Le document s’intéresse également au domaine de l’éducation, insistant sur « l’importance de la relation entre enseignant et élève », particulièrement dans un « contexte largement numérisé ».
« Une utilisation excessive de l’IA dans l’éducation pourrait accroître la dépendance des élèves vis-à-vis de la technologie », mettent en garde les responsables de la Curie romaine.
« Il est essentiel que les utilisateurs de tous âges, et en particulier les jeunes, développent une capacité de discernement quant aux données et aux contenus disponibles sur Internet ou générés par des systèmes d’intelligence artificielle. »
Le Vatican consacre un passage spécifique aux phénomènes de désinformation et aux deepfakes, rappelant que « les programmes actuels d’IA peuvent produire des informations biaisées ou totalement fabriquées ».
« Ce type de tromperie généralisée n’est pas un problème mineur : il touche le cœur même de l’humanité, détruisant la confiance fondamentale sur laquelle les sociétés sont bâties », avertit le texte.
Le document met aussi en garde contre les mécanismes de surveillance sociale et les violations de la vie privée, appelant à un plus grand respect des données personnelles.
« Rien ne justifie leur utilisation à des fins de contrôle, d’exploitation, de restriction des libertés individuelles ou de bénéfice pour une minorité au détriment de la majorité », souligne le texte.
Tout en identifiant des « avancées potentielles » dans la lutte contre le changement climatique grâce à l’IA, le Vatican rappelle également « l’impact environnemental considérable de ces technologies ».
Citant le discours du pape lors de la session du G7 sur l’intelligence artificielle à Borgo Egnazia (Italie), le 14 juin 2024, la note souligne que les systèmes d’armes autonomes létaux, capables d’identifier et d’éliminer des cibles sans intervention humaine directe, constituent « un motif sérieux de préoccupation éthique ».

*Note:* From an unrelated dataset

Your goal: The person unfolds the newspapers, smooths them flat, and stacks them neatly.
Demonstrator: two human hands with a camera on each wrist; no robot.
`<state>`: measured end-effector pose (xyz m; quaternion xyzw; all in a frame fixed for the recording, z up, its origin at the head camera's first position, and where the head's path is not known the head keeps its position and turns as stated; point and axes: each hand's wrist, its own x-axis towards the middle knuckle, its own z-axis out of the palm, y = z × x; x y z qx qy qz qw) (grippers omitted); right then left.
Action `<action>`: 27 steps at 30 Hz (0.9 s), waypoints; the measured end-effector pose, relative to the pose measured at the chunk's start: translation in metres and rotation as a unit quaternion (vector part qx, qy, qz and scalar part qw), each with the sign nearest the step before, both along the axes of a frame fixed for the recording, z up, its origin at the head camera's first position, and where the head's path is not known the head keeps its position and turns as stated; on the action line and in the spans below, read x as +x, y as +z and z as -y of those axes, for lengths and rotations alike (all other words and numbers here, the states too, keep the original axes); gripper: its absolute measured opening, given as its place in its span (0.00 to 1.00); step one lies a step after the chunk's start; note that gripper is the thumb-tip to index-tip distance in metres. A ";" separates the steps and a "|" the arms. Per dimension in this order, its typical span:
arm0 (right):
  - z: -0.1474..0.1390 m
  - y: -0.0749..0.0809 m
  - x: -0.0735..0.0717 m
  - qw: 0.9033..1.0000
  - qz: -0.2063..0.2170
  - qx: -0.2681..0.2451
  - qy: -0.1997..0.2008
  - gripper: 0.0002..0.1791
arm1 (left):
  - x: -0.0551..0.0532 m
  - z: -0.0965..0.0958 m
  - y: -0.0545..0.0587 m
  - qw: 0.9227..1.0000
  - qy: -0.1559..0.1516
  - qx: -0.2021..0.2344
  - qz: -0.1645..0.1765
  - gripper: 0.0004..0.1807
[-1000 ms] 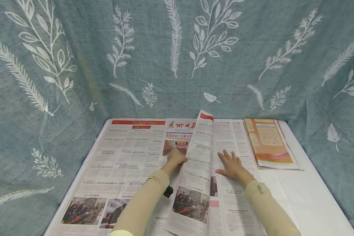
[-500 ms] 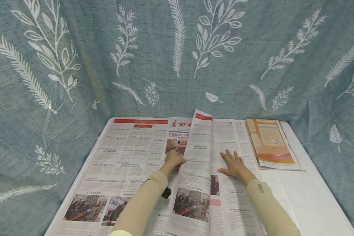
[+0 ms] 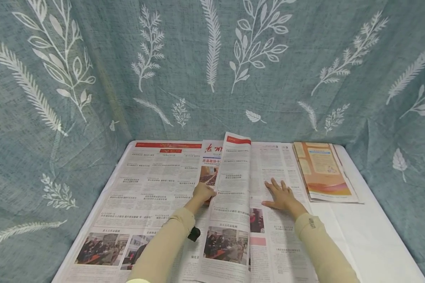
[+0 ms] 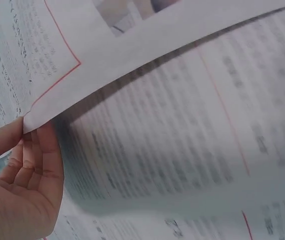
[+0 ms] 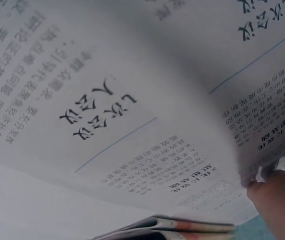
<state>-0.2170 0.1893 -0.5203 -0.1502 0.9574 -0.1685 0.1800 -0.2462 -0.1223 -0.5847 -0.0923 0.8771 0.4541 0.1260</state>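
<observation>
A large newspaper [image 3: 156, 188] lies spread over the table, with one page [image 3: 233, 196] lifted and curled over towards the left. My left hand [image 3: 202, 193] pinches the free edge of that page between thumb and fingers, which the left wrist view shows closely. Under the curl, part of a red masthead and a colour photo can be seen. To the right, my right hand [image 3: 282, 198] rests on the newspaper with fingers spread. At the edge of the right wrist view the same hand [image 5: 280, 200] shows partly, beside printed columns.
A folded stack of papers with an orange cover [image 3: 327, 173] lies at the back right, close to the newspaper. White table surface [image 3: 368, 236] shows along the right. A blue-green curtain [image 3: 212, 70] with white leaf prints hangs behind and at both sides.
My left hand has drawn the page edge a little to the left, so the curled page covers more of the masthead. The right hand stays almost where it was.
</observation>
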 end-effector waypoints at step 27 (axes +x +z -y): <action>-0.004 0.005 -0.001 1.000 0.018 0.009 -0.012 0.50 | 0.049 0.031 0.094 0.995 0.046 -0.085 0.017 0.13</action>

« Étant donné la faible distance qui sépare les machines capables de tuer avec précision et de manière autonome de celles pouvant causer une destruction massive, certains chercheurs en IA expriment la crainte que cette technologie ne représente un ‘risque existentiel’, susceptible d’agir de manière à menacer la survie de l’humanité », met en garde le Vatican.
Le document réfléchit aussi à la relation entre l’humanité et Dieu, notant que « à mesure que la société s’éloigne de sa connexion au transcendant, certains sont tentés de recourir à l’IA pour rechercher un sens ou une forme d’accomplissement ».
Approuvé par le pape lors d’une audience avec les responsables des dicastères pour la Doctrine de la Foi et pour la Culture et l’Éducation, le 14 janvier, ce document est publié ce mardi 28 janvier, en la fête liturgique de saint Thomas d’Aquin, docteur de l’Église.